Forward, Together with western tidewater community services board

Statistically, men are less likely than women to seek help for their mental health. The tragic outcome of this is that more than four times as many men as women die by suicide every year. The men’s mental health crisis has reached a turning point here in the U.S. and we must all do our part to prevent further tragedy.

What Keeps Men From Getting Mental Health Help?

Toxic Masculinity and Being Told to Just “Man Up”

Men have historically been socialized to internalize their emotions instead of talking about them. One survey found that 40% of men had never spoken to anyone about their mental health. The same survey found that, for four out of every ten men, it would take thoughts of suicide to compel them to ask for support for their mental health.

When men are dealing with difficult emotions, they’re often told to “man up” and just get over it. This can include things that are said directly to them in adulthood (“be a man,” “suck it up”) or even starting in childhood (“boys don’t cry,” “stop acting like a girl”). Other times, it’s not direct statements that affect the way men handle their emotions, but what they’ve learned indirectly from society – that men are supposed to be strong, tough and able to overcome any hardship, without help from anyone else. 

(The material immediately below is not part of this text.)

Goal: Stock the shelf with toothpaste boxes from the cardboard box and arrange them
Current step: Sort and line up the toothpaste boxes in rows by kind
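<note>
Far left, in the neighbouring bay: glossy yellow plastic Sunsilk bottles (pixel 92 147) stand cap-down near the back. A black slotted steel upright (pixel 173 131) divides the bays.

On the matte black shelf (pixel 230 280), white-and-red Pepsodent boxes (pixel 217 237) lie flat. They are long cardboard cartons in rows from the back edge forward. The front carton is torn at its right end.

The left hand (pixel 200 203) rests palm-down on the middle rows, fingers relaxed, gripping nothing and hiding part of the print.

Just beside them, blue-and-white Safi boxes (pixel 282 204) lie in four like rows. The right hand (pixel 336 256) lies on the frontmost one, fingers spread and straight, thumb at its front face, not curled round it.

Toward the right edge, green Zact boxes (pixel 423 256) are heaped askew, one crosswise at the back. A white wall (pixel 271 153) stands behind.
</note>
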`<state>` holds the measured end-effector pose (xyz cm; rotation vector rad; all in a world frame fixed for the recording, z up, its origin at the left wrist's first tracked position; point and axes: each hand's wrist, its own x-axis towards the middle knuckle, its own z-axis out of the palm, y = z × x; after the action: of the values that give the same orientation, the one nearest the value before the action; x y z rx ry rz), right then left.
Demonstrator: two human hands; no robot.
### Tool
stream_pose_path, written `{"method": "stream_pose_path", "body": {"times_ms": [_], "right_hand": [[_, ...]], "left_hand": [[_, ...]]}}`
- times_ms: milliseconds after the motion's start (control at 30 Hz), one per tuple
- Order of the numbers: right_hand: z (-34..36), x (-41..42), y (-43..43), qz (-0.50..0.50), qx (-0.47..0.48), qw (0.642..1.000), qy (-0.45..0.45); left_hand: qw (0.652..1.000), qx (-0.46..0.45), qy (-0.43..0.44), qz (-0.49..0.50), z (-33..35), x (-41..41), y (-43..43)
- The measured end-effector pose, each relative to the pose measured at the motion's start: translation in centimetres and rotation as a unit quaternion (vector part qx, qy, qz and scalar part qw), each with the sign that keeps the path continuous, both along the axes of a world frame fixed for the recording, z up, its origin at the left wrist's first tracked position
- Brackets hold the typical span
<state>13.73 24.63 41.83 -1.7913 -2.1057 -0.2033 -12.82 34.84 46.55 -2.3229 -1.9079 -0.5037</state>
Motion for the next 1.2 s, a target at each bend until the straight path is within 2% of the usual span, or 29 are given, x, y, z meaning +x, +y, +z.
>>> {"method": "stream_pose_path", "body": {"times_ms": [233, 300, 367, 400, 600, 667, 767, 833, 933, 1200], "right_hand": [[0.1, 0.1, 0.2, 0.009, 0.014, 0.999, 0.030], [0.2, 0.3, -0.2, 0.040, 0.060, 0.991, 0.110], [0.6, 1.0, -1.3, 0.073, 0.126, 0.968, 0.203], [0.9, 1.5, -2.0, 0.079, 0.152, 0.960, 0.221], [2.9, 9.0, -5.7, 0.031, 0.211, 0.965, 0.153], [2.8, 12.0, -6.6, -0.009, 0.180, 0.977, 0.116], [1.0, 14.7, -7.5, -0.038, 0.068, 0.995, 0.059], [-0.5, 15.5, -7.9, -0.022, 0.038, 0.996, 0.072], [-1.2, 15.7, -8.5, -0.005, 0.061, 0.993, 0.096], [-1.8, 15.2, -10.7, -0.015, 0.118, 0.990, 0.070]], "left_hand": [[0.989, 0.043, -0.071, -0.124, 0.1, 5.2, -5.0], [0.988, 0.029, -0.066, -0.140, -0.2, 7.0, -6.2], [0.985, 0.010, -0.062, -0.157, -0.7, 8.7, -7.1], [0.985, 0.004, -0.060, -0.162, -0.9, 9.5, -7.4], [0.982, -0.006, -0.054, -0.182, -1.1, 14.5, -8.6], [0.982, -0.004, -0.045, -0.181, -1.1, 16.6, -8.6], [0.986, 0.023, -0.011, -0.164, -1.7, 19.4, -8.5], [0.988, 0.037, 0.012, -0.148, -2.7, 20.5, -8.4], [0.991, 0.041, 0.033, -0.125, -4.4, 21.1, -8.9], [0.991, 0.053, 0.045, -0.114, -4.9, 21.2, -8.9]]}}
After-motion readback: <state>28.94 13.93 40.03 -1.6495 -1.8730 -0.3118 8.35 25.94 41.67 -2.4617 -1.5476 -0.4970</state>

Dr. Elena Touroni, a consultant psychologist and co-founder of The Chelsea Psychology Clinic says that:

“Men can find it more difficult being open about their mental health and seeking support because it’s likely to go against the kinds of messages they received growing up.” 

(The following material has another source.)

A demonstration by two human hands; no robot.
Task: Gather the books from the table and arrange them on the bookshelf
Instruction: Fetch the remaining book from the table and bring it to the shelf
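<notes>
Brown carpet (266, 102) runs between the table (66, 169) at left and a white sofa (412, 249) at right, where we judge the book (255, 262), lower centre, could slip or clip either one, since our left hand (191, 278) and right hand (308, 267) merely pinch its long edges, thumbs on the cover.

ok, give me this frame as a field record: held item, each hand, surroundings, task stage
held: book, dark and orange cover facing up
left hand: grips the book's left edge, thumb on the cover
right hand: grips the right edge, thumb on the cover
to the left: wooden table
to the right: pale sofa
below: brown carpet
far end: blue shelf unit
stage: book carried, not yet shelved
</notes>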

She also says that many cultures have strong cultural stereotypes around how men should behave. One of the most common of these stereotypes is that men should be “strong.”

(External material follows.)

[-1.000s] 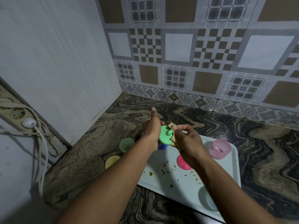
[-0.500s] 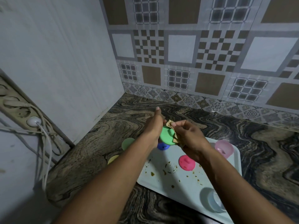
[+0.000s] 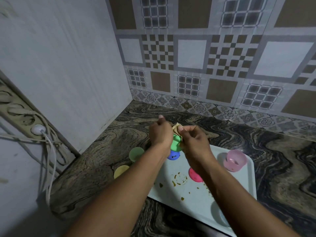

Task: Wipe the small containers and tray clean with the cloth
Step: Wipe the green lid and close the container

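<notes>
Far left, wall: power strip (image 3: 22, 113) with one white plug (image 3: 38, 130) seated; cables hang below it. The marbled surface (image 3: 95, 159) runs back into a tiled corner.

On the surface, left of the tray: yellow container (image 3: 121, 171) nearer the camera, light green container (image 3: 136, 153) just behind it. The left forearm hides the gap between them and the tray.

Centre, raised above the tray's far left corner: left hand (image 3: 160, 134) grips a green piece (image 3: 176, 144), fingers curled round its left side, thumb pointing up. Lid or cup: cannot tell. Right hand (image 3: 195, 141) pinches the tan cloth (image 3: 177, 128) and holds it against the green piece's right side. One cloth corner sticks up between the hands.

Directly below the hands: blue container (image 3: 173, 155) on the tray. The tray (image 3: 246, 185) is pale blue, with brown-green smears (image 3: 179, 178) and crumbs in its middle. A red round piece (image 3: 195, 176) lies flat beside the smears, partly under the right forearm.

Tray, far right corner: pink translucent container (image 3: 235, 159), upright. Near right corner: pale blue container (image 3: 222, 218), largely hidden by the forearm.
</notes>
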Available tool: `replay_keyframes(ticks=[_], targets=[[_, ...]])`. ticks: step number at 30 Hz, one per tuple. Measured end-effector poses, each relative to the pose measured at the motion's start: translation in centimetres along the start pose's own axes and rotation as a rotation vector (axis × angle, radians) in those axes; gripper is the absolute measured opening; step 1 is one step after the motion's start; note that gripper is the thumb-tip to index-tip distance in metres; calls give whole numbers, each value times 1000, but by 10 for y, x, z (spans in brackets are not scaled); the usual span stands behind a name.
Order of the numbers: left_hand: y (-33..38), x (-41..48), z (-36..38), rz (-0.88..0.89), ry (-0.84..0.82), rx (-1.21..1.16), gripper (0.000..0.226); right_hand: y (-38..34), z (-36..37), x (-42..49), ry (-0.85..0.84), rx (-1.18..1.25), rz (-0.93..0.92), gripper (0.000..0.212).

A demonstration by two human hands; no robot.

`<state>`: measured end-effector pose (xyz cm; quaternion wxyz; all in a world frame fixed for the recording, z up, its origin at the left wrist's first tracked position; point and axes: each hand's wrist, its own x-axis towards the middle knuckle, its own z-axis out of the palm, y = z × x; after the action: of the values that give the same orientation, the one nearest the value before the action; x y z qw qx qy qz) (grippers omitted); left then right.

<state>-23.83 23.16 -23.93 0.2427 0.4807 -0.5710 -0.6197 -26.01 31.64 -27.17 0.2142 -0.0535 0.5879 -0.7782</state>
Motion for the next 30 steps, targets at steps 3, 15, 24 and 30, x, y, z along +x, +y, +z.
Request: replay_keyframes(ticks=[3,15,24,30], targets=[[5,-22,0,76,214,-180,54,12,18,-14,235,97,-70,16],[6,-18,2,-20,180,-157,54,5,13,-8,152,185,31,16],[-13,5,4,-212,-89,-139,73,-6,-6,4,-73,-2,80,11],[3,-24,3,-115,226,-320,56,9,23,-11,232,54,-76,23]])
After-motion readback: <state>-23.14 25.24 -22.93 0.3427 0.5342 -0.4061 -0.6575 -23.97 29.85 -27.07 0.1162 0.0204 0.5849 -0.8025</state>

Why Telling Someone to “Man Up” Is So Dangerous

Gabriel Nathan, author, editor and mental health and suicide awareness advocate, urges us that the things we say to kids stick with them. In an article for, he recounts something that happened to him decades previously in his kindergarten class:

“I remember being in kindergarten, one story time, and being particularly unsettled by a picture of a large spider in a book. Logically, I went and hid under a nearby table. Mrs. Pearlman wasn’t having any of it. ‘Oh, Gabriel,’ she said disapprovingly, ‘Don’t be such a sissy.’ Now, I don’t mean to pick on Mrs. Pearlman, who was actually a wonderful teacher whom I loved very much, but those kinds of things, obviously, stay with you. I have a funny feeling that, had I been a Gabriella instead of a Gabriel, she wouldn’t have said that. ‘Gabriella,’ she might have said, ‘you don’t have to be afraid – come back and sit with the rest of the class. And, the next time you see a picture of a spider: be more assertive.’”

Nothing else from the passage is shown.